▶ [Assignment]: Character for character, give back every line below.

Start of Block

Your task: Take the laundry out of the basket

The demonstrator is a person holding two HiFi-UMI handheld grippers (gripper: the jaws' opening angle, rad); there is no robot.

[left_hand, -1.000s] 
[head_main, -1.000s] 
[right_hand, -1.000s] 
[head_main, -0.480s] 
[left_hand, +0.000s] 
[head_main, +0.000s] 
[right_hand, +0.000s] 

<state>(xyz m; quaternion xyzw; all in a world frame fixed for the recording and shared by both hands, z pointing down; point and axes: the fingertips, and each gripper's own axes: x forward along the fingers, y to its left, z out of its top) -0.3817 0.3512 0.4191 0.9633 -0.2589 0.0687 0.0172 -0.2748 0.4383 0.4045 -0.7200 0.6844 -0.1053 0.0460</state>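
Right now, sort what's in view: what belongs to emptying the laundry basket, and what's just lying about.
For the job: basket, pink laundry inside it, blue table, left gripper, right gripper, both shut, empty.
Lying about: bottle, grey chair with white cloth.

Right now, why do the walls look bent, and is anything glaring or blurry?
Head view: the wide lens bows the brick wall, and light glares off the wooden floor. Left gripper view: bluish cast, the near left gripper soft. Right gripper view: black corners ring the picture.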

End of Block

▶ [Answer to the problem]:
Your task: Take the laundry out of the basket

The demonstrator is a person holding two HiFi-UMI handheld grippers (gripper: the jaws' opening angle, rad); there is no robot.

[left_hand, -1.000s] 
[head_main, -1.000s] 
[right_hand, -1.000s] 
[head_main, -0.480s] 
[left_hand, +0.000s] 
[head_main, +0.000s] 
[right_hand, +0.000s] 

<state>(xyz m; quaternion xyzw; all in a world frame fixed for the recording and shared by both hands, z pointing down; point and axes: the fingertips, and each gripper's own axes: x forward along the fingers, y to its left, z out of its top) -0.3817 0.3512 0.4191 0.9633 -0.2589 0.0687 0.0172 -0.2748 0.4383 0.4045 -0.7200 0.6844 -0.1053 0.0460</state>
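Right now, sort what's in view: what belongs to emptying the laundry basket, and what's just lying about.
For the job: basket, pink laundry inside it, blue table, left gripper, right gripper, both shut, empty.
Lying about: bottle, grey chair with white cloth.

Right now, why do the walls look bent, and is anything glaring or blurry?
Head view: the wide lens bows the brick wall, and light glares off the wooden floor. Left gripper view: bluish cast, the near left gripper soft. Right gripper view: black corners ring the picture.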

Nothing else remains for this exercise.